Description of the task -> Among the lines below, count those containing the word "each". Give the number only.

Dataset excerpt ->

▬▬▬

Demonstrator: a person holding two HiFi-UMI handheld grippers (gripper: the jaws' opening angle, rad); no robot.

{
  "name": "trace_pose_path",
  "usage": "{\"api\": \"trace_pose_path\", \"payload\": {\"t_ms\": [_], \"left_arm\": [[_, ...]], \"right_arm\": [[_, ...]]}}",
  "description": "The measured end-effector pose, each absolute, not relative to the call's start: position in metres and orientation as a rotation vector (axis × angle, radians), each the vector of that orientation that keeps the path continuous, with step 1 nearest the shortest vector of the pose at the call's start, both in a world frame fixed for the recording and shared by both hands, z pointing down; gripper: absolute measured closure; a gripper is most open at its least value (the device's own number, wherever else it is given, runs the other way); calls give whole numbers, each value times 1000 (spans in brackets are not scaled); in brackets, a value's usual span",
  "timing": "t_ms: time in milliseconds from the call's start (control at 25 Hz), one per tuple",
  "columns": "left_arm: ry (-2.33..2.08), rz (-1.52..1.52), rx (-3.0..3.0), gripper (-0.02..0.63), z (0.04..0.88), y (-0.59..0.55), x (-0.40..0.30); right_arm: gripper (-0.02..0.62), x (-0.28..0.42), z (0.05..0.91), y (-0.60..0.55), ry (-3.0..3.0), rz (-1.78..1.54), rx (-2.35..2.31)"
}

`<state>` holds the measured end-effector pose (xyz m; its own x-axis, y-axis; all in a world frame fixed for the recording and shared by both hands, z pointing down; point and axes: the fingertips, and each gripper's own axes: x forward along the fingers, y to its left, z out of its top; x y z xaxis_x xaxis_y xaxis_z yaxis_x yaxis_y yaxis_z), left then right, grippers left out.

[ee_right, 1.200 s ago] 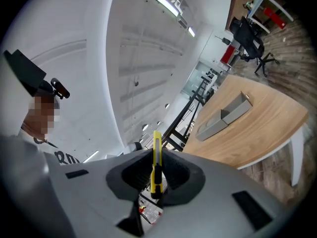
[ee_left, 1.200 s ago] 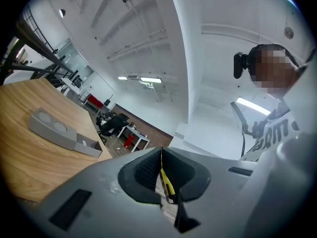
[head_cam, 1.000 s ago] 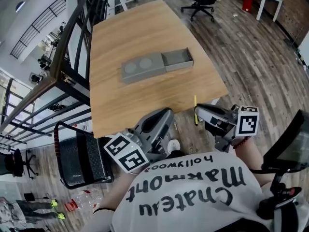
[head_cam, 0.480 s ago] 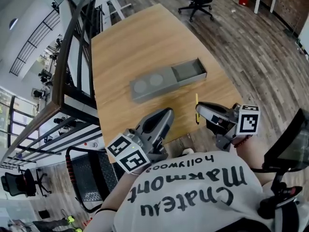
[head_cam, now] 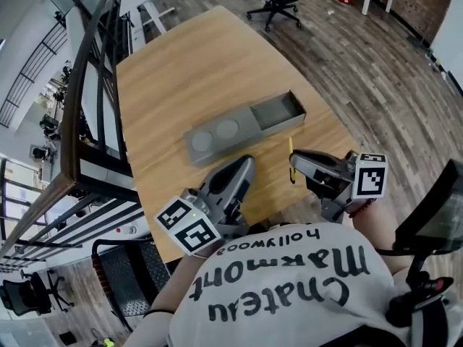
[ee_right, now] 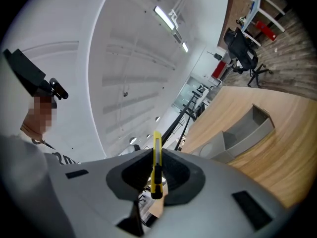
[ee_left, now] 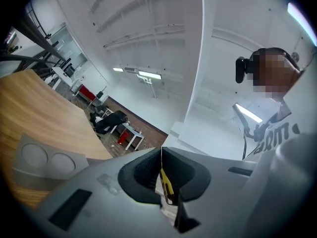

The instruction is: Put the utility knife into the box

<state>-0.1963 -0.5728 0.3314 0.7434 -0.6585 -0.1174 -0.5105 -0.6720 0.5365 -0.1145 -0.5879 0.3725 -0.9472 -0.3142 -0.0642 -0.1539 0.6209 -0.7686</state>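
Yellow utility knife [ee_right: 156,150] sits clamped on edge in the right tongs [head_cam: 295,159], short of the open box [head_cam: 281,112] ahead of them on the table [head_cam: 181,71], left tongs [head_cam: 244,167] pressed together, empty; so thin a pinch could let it pivot or drop.

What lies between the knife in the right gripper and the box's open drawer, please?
Only bare table: in the head view the utility knife in the right gripper stands short of the box.
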Motion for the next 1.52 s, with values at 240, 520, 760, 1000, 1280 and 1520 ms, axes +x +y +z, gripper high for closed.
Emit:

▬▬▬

Response -> 2